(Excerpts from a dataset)

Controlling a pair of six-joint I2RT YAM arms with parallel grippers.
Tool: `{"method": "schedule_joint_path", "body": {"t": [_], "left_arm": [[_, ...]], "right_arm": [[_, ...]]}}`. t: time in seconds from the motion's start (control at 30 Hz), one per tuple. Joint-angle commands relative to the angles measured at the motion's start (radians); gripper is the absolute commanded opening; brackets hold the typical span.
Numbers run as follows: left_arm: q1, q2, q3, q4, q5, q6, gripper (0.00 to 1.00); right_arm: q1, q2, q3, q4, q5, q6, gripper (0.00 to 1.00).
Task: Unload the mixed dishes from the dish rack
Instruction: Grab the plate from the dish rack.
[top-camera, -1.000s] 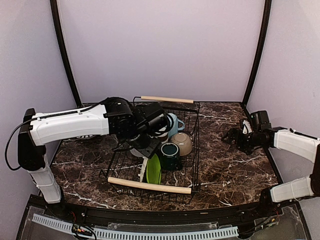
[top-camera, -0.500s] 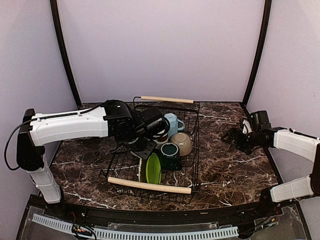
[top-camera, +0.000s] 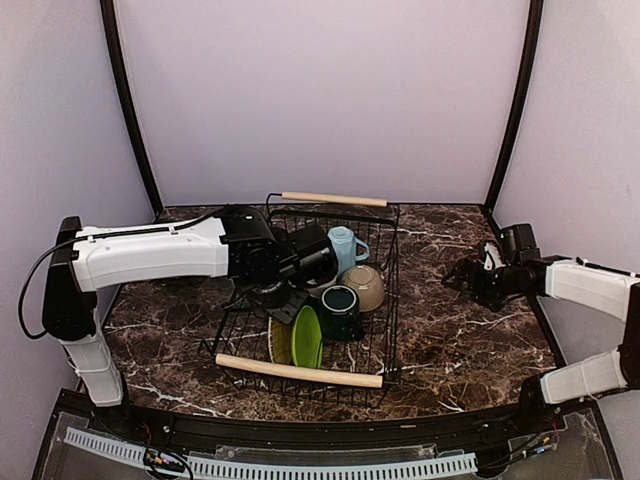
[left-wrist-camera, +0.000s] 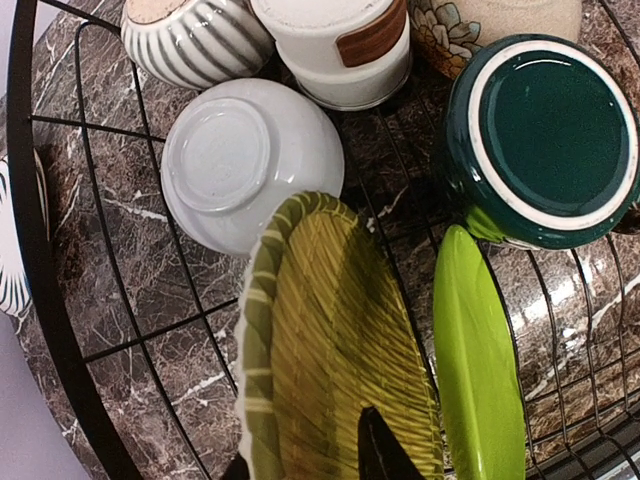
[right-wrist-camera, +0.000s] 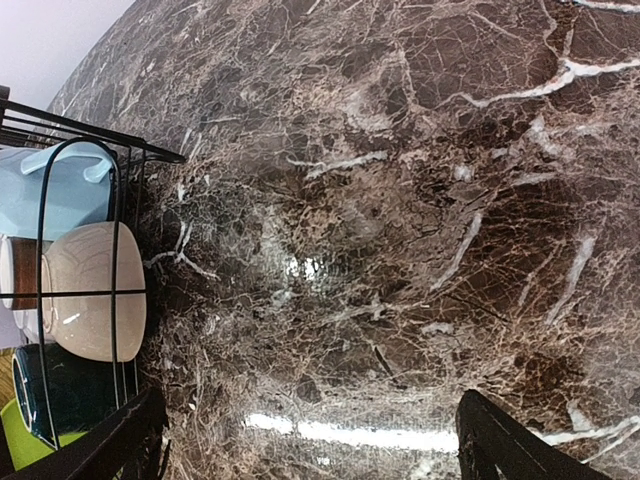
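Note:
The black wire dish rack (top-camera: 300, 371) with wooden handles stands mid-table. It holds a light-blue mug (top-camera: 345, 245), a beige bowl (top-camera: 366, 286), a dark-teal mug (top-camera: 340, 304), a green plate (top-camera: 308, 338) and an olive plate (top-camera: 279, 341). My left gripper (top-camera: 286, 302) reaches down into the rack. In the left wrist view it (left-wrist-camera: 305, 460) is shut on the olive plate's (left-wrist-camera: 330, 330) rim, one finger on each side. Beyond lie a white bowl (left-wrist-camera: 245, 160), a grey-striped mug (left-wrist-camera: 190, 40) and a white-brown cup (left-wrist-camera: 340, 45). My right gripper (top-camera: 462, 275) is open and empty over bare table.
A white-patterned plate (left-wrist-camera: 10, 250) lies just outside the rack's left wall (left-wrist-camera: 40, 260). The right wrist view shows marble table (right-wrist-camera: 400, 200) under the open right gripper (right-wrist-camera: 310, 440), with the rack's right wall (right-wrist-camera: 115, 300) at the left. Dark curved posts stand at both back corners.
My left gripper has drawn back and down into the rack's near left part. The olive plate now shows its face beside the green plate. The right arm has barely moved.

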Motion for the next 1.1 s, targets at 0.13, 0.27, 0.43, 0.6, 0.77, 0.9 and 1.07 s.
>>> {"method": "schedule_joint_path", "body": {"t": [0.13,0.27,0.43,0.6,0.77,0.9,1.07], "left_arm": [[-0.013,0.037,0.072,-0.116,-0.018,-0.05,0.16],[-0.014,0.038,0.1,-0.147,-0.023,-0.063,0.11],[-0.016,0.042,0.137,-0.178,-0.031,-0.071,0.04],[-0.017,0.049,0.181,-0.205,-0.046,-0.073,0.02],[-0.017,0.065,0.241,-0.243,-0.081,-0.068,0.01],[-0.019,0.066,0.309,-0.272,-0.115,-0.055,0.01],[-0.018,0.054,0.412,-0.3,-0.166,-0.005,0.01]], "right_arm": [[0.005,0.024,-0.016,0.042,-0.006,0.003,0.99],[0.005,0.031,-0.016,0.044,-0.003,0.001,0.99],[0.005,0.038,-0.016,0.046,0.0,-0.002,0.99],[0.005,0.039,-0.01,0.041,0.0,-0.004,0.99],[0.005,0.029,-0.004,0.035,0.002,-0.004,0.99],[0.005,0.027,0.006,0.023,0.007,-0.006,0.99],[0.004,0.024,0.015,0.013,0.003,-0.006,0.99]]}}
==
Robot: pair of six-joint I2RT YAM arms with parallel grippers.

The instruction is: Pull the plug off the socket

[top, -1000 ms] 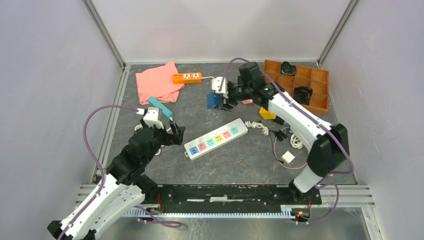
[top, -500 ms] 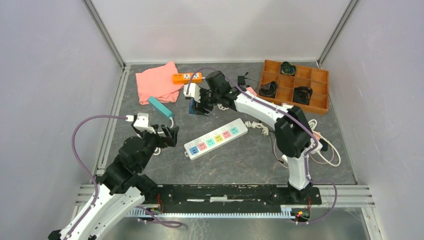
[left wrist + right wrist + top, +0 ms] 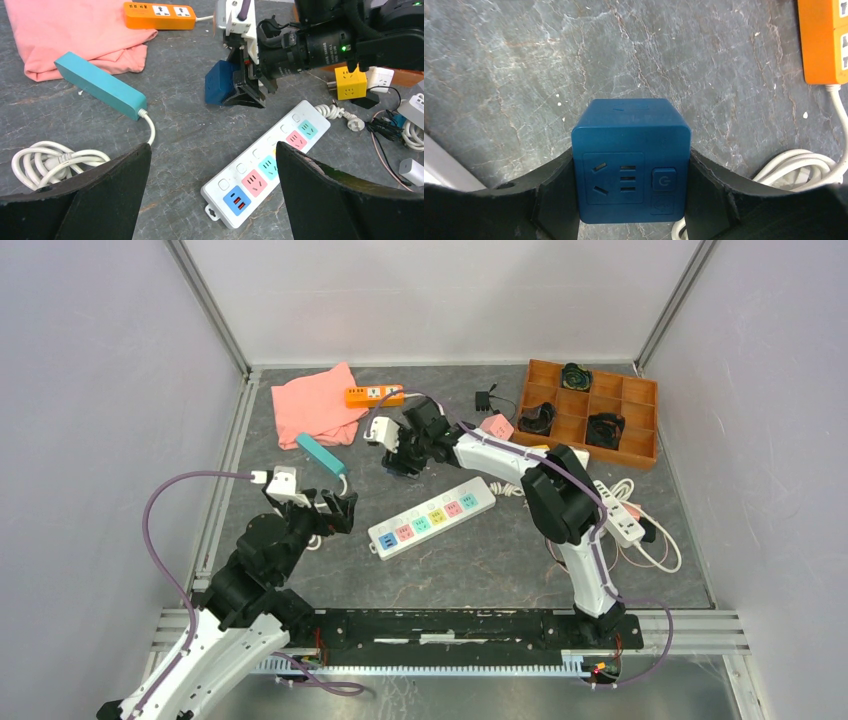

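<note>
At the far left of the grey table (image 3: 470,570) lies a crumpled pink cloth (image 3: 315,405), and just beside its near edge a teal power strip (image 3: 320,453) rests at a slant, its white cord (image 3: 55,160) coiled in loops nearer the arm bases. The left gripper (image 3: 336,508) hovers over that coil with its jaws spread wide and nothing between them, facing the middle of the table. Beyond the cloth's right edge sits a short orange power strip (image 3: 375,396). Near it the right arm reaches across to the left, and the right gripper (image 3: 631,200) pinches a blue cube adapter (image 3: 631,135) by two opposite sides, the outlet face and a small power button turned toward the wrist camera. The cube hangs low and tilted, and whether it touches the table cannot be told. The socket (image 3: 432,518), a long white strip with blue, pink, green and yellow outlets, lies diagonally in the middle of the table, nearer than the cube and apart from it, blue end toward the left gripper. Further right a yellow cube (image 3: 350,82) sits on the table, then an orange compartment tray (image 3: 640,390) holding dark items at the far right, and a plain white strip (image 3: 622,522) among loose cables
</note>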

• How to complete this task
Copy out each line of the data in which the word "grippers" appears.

• Solution for this task
Controlling a pair of six-joint I2RT YAM arms with parallel grippers.
Robot: pair of six-joint I2RT YAM arms with parallel grippers.

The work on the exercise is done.